Supplied material:
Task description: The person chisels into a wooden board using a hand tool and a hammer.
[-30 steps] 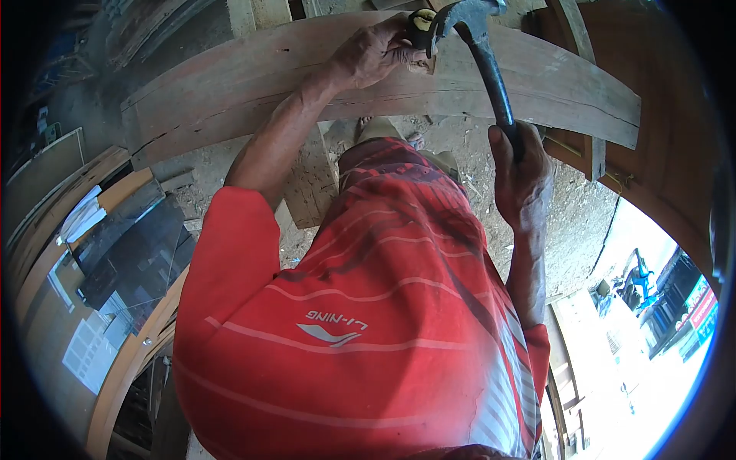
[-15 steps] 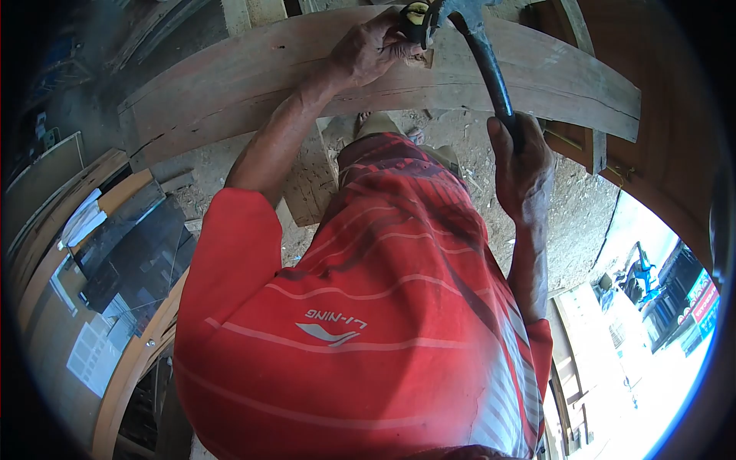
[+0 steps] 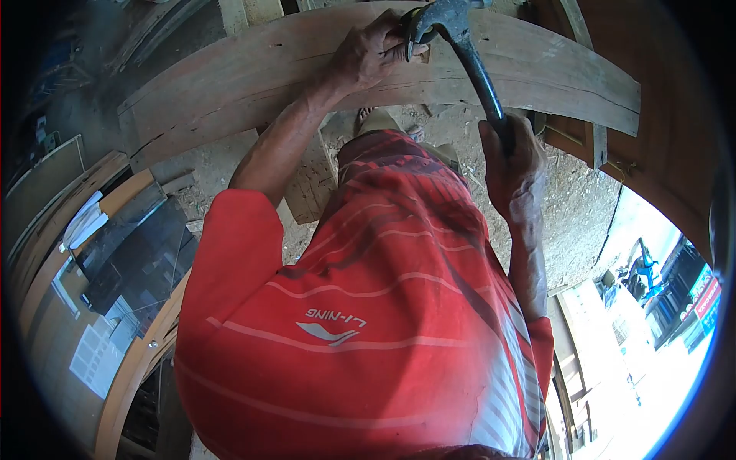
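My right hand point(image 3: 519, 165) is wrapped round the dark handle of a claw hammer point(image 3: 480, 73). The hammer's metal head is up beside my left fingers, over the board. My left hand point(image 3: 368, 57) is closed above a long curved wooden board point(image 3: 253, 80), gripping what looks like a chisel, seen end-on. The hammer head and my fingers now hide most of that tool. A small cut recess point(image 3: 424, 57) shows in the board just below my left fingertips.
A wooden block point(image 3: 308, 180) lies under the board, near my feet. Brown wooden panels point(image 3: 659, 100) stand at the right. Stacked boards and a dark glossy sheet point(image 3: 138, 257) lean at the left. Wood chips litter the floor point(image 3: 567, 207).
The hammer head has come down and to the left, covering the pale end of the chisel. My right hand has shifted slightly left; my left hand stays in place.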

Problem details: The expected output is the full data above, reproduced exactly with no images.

Response to this task:
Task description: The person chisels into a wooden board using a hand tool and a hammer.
[-30 steps] 
[-15 steps] 
[+0 steps] 
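My right hand point(image 3: 519, 165) is wrapped round the dark handle of a claw hammer point(image 3: 480, 73). The hammer's metal head is up beside my left fingers, over the board. My left hand point(image 3: 368, 57) is closed above a long curved wooden board point(image 3: 253, 80), gripping what looks like a chisel, seen end-on. The hammer head and my fingers now hide most of that tool. A small cut recess point(image 3: 424, 57) shows in the board just below my left fingertips.
A wooden block point(image 3: 308, 180) lies under the board, near my feet. Brown wooden panels point(image 3: 659, 100) stand at the right. Stacked boards and a dark glossy sheet point(image 3: 138, 257) lean at the left. Wood chips litter the floor point(image 3: 567, 207).
The hammer head has come down and to the left, covering the pale end of the chisel. My right hand has shifted slightly left; my left hand stays in place.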

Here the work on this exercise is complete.